In the CG, BMD and T-score decrease was statistically significant in the three bone districts analyzed (FN, TF, and L1–L4); meanwhile, in the OSPG, this significant decrease is present only at the level of FN (p = 0.0001 and p = 0.0001, for the BMD and T-score, respectively). The BMD and T-score values at TF and L1–l4 levels do not change in the OSPG (p = NS and p = NS), demonstrating the OSP protective effect on bone loss on TF and L1–L4 (Table 1, upper panel)
A significant increase in 25-OH-D levels was recorded after 12 months of treatment compared to basal levels in the CG (p ≤ 0.001) and OSPG (p = 0.003), which became optimal (≥30 ng/mL) at 1 year. No significant changes were observed in osteocalcin, ionized calcium, PTH, and phosphorus between T0 and T1 in both groups, while BAP decreased at the end of the study in OSPG (p = 0.003) (Table 1, lower panel)
The differences between the absolute and percent delta of the BMD and T score at the three bone levels are shown in Table 2.

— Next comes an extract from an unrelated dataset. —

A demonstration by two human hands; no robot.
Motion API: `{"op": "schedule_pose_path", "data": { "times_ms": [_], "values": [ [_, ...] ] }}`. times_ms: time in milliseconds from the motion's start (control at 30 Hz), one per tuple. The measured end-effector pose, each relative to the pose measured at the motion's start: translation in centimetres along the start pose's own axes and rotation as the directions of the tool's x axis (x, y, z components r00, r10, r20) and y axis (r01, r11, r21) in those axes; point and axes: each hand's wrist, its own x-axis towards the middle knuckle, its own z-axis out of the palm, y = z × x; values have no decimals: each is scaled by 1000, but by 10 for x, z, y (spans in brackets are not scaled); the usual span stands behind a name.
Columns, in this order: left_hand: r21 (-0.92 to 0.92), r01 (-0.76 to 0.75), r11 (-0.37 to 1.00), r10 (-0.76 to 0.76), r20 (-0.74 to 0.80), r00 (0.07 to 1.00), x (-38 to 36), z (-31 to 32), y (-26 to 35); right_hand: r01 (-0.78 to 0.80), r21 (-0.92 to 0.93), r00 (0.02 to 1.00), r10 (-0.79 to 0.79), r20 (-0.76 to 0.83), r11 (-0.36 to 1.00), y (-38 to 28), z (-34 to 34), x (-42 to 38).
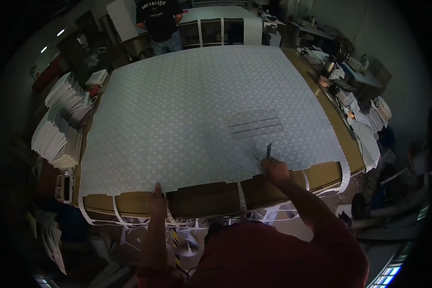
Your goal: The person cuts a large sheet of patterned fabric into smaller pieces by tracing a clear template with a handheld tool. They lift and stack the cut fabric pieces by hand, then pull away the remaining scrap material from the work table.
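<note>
A wide pale grey sheet of patterned fabric point(187, 110) covers most of the large brown-topped table in front of me. My right hand point(276, 170) is closed around a slim dark utility knife point(269, 151), held upright over the fabric near its front edge. Farther in, a small rectangular area with several dark cut lines point(254, 124) shows in the sheet. At the stepped front edge of the fabric rests my left hand point(157, 200), seen side-on, with a finger stretched forward onto the sheet and no object visible in it.
Narrow fabric strips point(242, 196) hang over the brown front edge point(201, 199). Stacks of white cut pieces point(57, 139) stand at the left. Papers and a metal flask point(329, 66) line the right side. Another person point(161, 21) stands beyond the far edge near a second table point(216, 13).
</note>
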Motion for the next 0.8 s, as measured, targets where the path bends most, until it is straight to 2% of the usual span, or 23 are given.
{"op": "schedule_pose_path", "data": {
  "times_ms": [67, 100, 167, 300, 367, 400, 433, 467, 500, 567, 633, 667, 733, 800],
  "values": [
    [-183, -19, 983, 33, 73, 997, -13, -5, 8, 9, 31, 1000, -10, 29, 999, 0, -5, 3],
    [-176, -25, 984, 41, 86, 995, -13, -6, 12, 34, 41, 999, -34, -5, 999, -2, -5, 4],
    [-205, 168, 964, -154, 79, 985, -8, -5, 10, 49, 45, 998, -47, -44, 998, -7, -3, 5],
    [-270, 250, 930, -218, 144, 965, 11, -5, -2, 55, 126, 997, -47, -69, 991, -10, -14, 6],
    [-312, 332, 890, -323, 79, 943, 1, -2, 10, 95, 164, 993, -82, -87, 982, -10, -12, 7],
    [-326, 344, 881, -345, 55, 937, -6, 2, 16, 113, 173, 982, -83, -171, 978, -6, -9, 4],
    [-347, 291, 892, -280, 82, 956, -14, 5, 25, 157, 192, 962, -106, -253, 969, -4, -3, 3],
    [-375, 233, 898, -219, 79, 972, -22, 3, 32, 103, 172, 981, -71, -180, 980, -2, -1, 2],
    [-340, 237, 910, -235, 49, 971, -26, 5, 34, 66, 150, 993, -50, -106, 986, 2, 2, -1],
    [-302, 238, 923, -240, 33, 970, -30, 5, 41, 188, 108, 937, -145, -318, 976, 14, 20, -3],
    [-252, 199, 947, -203, 13, 979, -35, 4, 38, 139, 218, 965, -83, -248, 966, 31, 37, -7],
    [-240, 220, 945, -230, -13, 973, -38, 5, 43, 192, 241, 962, -133, -240, 951, 36, 44, -11],
    [-241, 242, 940, -258, -39, 965, -43, 6, 49, -3, 349, 995, 37, -89, 937, 45, 52, -16],
    [-162, 164, 973, -183, -109, 977, -51, 7, 52, 36, 342, 994, 1, -107, 939, 44, 52, -18]
  ]
}}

These data confirm the difference in response to the treatment, as OSPG maintains the BMD TF and BMD L1–l4 at baseline levels, while in the CG a worsening was highlighted. Ospemifene, therefore, contributes to the maintenance of BMD-TF and BMD-L1–L4 TF levels, promoting the bone safety profile. Figure 1 summarises one year BMD observation in the control group and in the OSP treated group.
4. Discussion
Bone mineral density and bone architecture are the result of a balance between osteoclastic resorption and osteoblastic formation. Numerous hormonal and dietary factors influence the balance of bone production. Calcium, vitamin D, estrogen, and parathyroid hormone help to maintain bone homeostasis. Osteoclasts resorb bone over a period of weeks and are especially active during periods of rapid remodeling (e.g., after menopause). Because osteoclasts work faster than osteoblasts, the rate of bone loss may outpace the rate of bone production. During menopause transition (MT), the newly produced bone is at increased risk of fracture because it is less densely mineralized, collagen has not matured, and resorption sites are temporarily unfilled. Thus, the lack of sex hormones at menopause contributes significantly to the imbalance between the formation and resorption of the bone matrix [4].

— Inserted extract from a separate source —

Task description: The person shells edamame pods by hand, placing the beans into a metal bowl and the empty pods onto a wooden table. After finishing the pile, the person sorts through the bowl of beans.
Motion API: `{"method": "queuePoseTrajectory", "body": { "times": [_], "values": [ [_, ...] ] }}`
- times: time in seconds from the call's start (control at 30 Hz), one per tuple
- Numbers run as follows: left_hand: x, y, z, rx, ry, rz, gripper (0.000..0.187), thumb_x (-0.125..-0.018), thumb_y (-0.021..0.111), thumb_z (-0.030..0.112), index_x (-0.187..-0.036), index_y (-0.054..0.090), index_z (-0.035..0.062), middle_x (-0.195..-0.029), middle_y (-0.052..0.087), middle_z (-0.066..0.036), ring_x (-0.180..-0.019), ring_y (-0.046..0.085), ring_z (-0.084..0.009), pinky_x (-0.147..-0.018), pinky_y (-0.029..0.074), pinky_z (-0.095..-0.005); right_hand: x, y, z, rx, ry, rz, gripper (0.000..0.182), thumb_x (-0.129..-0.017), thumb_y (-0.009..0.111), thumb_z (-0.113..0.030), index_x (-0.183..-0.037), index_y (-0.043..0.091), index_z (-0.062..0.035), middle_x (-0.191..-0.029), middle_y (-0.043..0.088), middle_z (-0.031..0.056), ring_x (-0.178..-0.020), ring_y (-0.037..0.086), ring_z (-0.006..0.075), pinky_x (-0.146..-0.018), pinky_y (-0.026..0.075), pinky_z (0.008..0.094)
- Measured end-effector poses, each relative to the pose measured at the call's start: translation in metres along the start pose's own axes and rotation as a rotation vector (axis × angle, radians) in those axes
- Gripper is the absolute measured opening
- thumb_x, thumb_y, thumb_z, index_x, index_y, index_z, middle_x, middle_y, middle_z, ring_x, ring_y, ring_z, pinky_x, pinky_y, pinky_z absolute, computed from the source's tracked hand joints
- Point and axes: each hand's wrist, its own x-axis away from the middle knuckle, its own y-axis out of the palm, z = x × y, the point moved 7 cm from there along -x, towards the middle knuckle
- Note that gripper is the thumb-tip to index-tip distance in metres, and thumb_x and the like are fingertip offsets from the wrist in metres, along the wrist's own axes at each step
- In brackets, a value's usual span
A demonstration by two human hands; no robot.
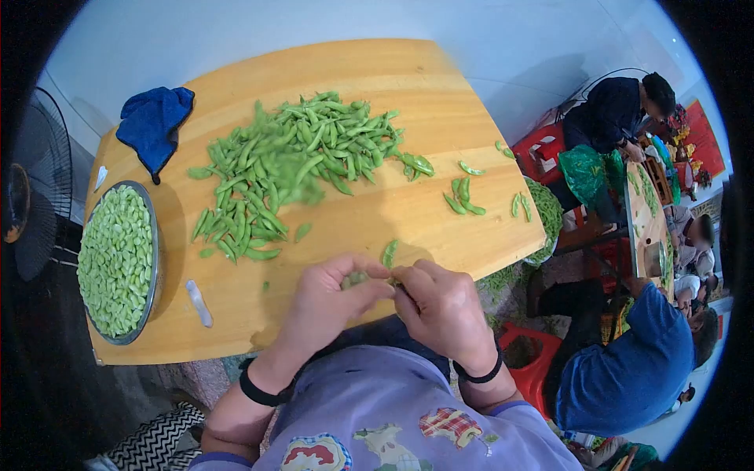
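Observation:
Just past the table's near edge, over my lap, my left hand [334,298] and my right hand [444,306] meet with their fingertips closed together. A green edamame pod [390,253] sticks up between them, pinched at the fingers; its lower end is hidden. Pale green beans [355,279] show partly inside the curl of my left hand. Beyond my hands a large heap of edamame pods [290,157] is spread on the table, part of it blurred. On the left stands a metal bowl [156,271] full of shelled beans [116,259].
The wooden table [338,224] also bears a blue cloth [155,125], a whitish strip [199,303] and a few separate pods [463,196]. Left is a black fan [39,180]. A container of green pods [546,220], a red stool [528,357] and people [628,369] are right.

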Motion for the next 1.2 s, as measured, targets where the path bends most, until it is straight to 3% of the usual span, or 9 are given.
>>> {"method": "queuePoseTrajectory", "body": {
  "times": [0.1,0.2,0.27,0.37,0.5,0.57,0.8,1.0,1.2],
  "values": [
    [0.002,0.001,0.005,-0.245,0.071,0.008,0.013,-0.078,0.062,0.002,-0.090,0.058,0.0008,-0.071,0.057,-0.001,-0.058,0.049,-0.0040,-0.049,0.039,-0.0160,-0.002,0.012,0.003,0.227,0.033,-0.201,0.010,-0.073,0.060,-0.009,-0.079,0.058,-0.0009,-0.070,0.057,0.0159,-0.061,0.057,0.0337,-0.052,0.045,0.0385],
    [0.003,-0.006,0.007,-0.245,0.103,0.057,0.013,-0.076,0.063,0.005,-0.087,0.057,0.0017,-0.071,0.054,0.003,-0.062,0.046,-0.0035,-0.055,0.038,-0.0184,-0.007,0.007,0.010,-0.158,-0.044,-0.119,0.012,-0.074,0.061,-0.010,-0.078,0.060,0.0005,-0.063,0.056,0.0134,-0.052,0.056,0.0256,-0.048,0.042,0.0347],
    [0.002,-0.011,0.008,-0.092,0.235,0.070,0.016,-0.075,0.065,0.006,-0.087,0.055,0.0029,-0.074,0.051,0.004,-0.066,0.045,-0.0034,-0.057,0.038,-0.0197,-0.002,0.023,0.038,-0.517,0.342,-0.266,0.015,-0.075,0.062,-0.013,-0.079,0.062,0.0017,-0.056,0.053,0.0093,-0.048,0.049,0.0142,-0.046,0.039,0.0293],
    [0.001,-0.016,0.002,-0.245,0.253,0.117,0.018,-0.075,0.064,0.006,-0.087,0.051,0.0029,-0.074,0.048,0.004,-0.067,0.044,-0.0036,-0.057,0.038,-0.0200,0.005,0.031,0.042,-0.587,0.510,-0.260,0.020,-0.076,0.063,-0.016,-0.085,0.063,0.0020,-0.055,0.051,0.0044,-0.051,0.043,0.0071,-0.047,0.036,0.0248],
    [0.000,-0.018,-0.001,-0.223,0.118,0.087,0.017,-0.076,0.062,0.005,-0.089,0.052,0.0042,-0.075,0.049,0.004,-0.066,0.046,-0.0038,-0.056,0.038,-0.0194,0.005,0.026,0.040,-0.501,0.490,-0.227,0.019,-0.077,0.063,-0.014,-0.086,0.064,0.0020,-0.057,0.052,0.0016,-0.053,0.044,0.0055,-0.048,0.037,0.0233],
    [-0.001,-0.010,-0.016,0.420,-0.126,-0.038,0.016,-0.077,0.058,-0.001,-0.089,0.050,0.0055,-0.079,0.053,0.000,-0.062,0.047,-0.0047,-0.049,0.036,-0.0176,0.008,0.031,0.042,-0.712,0.578,-0.253,0.019,-0.077,0.063,-0.013,-0.088,0.063,0.0020,-0.059,0.053,0.0013,-0.054,0.044,0.0051,-0.049,0.037,0.0223],
    [-0.004,-0.002,-0.031,0.561,-0.221,-0.014,0.008,-0.082,0.054,0.009,-0.090,0.053,0.0082,-0.078,0.050,0.002,-0.063,0.046,-0.0048,-0.049,0.033,-0.0178,0.006,0.029,0.032,-0.675,0.427,-0.106,0.016,-0.078,0.062,-0.012,-0.088,0.062,0.0011,-0.059,0.055,0.0073,-0.053,0.045,0.0086,-0.050,0.038,0.0239],
    [-0.002,0.002,-0.037,0.686,-0.307,-0.012,0.008,-0.081,0.049,0.008,-0.088,0.053,0.0075,-0.082,0.052,-0.001,-0.070,0.049,-0.0092,-0.055,0.039,-0.0215,0.008,0.015,-0.004,-0.239,0.012,0.103,0.017,-0.070,0.062,0.000,-0.087,0.060,-0.0011,-0.062,0.053,0.0123,-0.051,0.054,0.0262,-0.047,0.042,0.0316],
    [-0.006,0.002,-0.028,0.688,-0.170,-0.018,0.013,-0.077,0.046,0.005,-0.087,0.052,0.0023,-0.086,0.053,-0.007,-0.071,0.050,-0.0146,-0.057,0.042,-0.0234,0.009,0.009,-0.004,-0.288,0.038,0.113,0.018,-0.072,0.063,-0.002,-0.089,0.058,-0.0017,-0.066,0.054,0.0145,-0.058,0.056,0.0303,-0.050,0.045,0.0358]
  ]
}}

The pattern of hormonal changes mirrors those in BMD, with the most rapid increases in FSH and decreases in estradiol occurring in the years around the menopause transition [18].
Therefore, this period of women’s hormonal life—menopause—is critical for changes in bone strength, which sets the stage for the development of osteoporosis and fracture susceptibility in older age [19].
Many studies confirm the efficacy of different HRT regimens for the relief of climacteric syndrome and the treatment of osteoporosis [6]. Indeed, HRT can actually be considered as an important tool for the prevention and treatment of both climacteric syndrome and osteoporosis.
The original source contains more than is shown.